Contains references to Conjur credentials, taken from the Golden ConfigMap created in Prepare the Kubernetes cluster and Golden ConfigMap.

Authenticator RoleBinding

Grants permissions to the Conjur authenticator service account for the authenticator cluster role. This provides a list of Kubernetes API access permissions which are required to validate workload identities.

You prepare the application namespace using the namespace preparation Helm chart.

For clarity and consistency, in this task we prepare the test-app-namespace and create the test-app-sa service account, and we use these throughout the examples in the workload setup sections that follow.

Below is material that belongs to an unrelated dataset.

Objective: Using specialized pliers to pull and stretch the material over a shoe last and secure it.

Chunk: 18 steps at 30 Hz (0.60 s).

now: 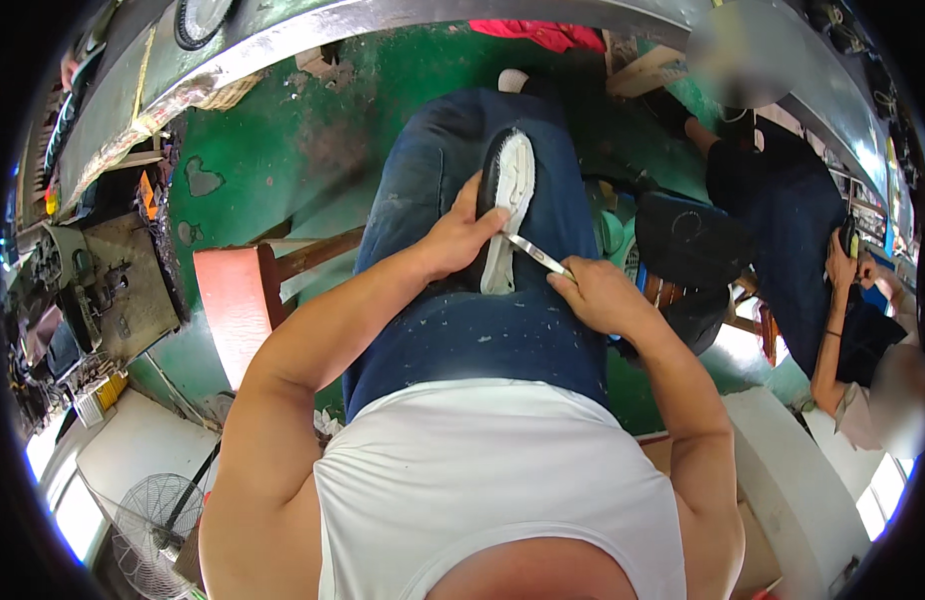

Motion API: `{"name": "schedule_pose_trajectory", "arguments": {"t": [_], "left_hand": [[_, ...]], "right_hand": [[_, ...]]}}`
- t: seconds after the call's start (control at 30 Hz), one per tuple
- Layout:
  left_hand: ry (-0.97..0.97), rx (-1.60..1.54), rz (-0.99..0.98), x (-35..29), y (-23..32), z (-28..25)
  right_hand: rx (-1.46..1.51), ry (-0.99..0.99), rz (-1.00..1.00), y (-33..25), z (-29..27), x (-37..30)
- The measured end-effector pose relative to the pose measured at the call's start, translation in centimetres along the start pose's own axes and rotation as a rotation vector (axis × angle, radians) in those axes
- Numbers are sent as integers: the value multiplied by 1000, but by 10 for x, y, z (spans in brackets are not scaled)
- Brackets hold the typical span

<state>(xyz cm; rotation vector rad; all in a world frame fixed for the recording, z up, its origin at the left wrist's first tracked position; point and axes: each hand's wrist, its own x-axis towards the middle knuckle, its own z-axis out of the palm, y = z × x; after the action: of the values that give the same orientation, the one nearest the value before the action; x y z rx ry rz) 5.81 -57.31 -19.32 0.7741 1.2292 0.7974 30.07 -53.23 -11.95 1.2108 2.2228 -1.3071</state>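
Observation:
A dark shoe [515, 178] lies lengthwise on my lap with its whitish underside up and its rounded end pointing away from me. A stitched or pleated edge runs around that end. My left hand [461, 234] is closed around the shoe's left side, its thumb pressing on the white underside near the middle. From the right, my right hand [603, 295] grips a slim silver metal hand tool [539, 253]. The tool's far end meets the shoe's right edge close to my left thumb; its exact tip is too small to make out.
A wooden seat with a reddish pad [233, 305] stands at my left. Metal-edged worktables [283, 52] curve across the far side. On the right sits a co-worker [783, 210], hands holding a dark item. A wire fan [158, 520] is at lower left.

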Motion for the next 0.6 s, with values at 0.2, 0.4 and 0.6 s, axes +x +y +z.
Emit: {"name": "schedule_pose_trajectory", "arguments": {"t": [0.2,0.4,0.6], "left_hand": [[138,-76,103,23,-4,10],[261,486,307,18,-27,9],[-178,29,-20,-13,-52,-30]], "right_hand": [[-253,183,-101,-10,6,-15],[15,-171,75,-1,-11,-16],[348,-308,-18,36,-6,9]]}}
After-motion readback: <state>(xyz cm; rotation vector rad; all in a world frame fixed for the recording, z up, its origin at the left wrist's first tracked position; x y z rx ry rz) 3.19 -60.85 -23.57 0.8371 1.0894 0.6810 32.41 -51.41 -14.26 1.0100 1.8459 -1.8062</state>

  1. Run helm install command, replacing the parameters where relevant. The following command prepares the test-app-namespace namespace:

    helm install namespace-prep cyberark/conjur-config-namespace-prep \
    --create-namespace \
    --namespace test-app-namespace \
    --set conjurConfigMap.authnMethod="authn-jwt" \
    --set authnK8s.goldenConfigMap="conjur-configmap" \
    --set authnK8s.namespace="cyberark-conjur-jwt" \
    --set authnRoleBinding.create="false"
  2. Create a Kubernetes service account for the workload. The following command creates the test-app-sa service account in test-app-namespace:

    kubectl create serviceaccount test-app-sa -n test-app-namespace

    When multiple workloads are running in the same namespace and each workload needs access to different secrets, a dedicated service account should be created for each workload and its workload identity in Conjur.

    Each service account should be mapped into its relevant application Pod, and should be projected to the relevant application container.

Set up your workloads using one of the methods described in Supported workload setup methods.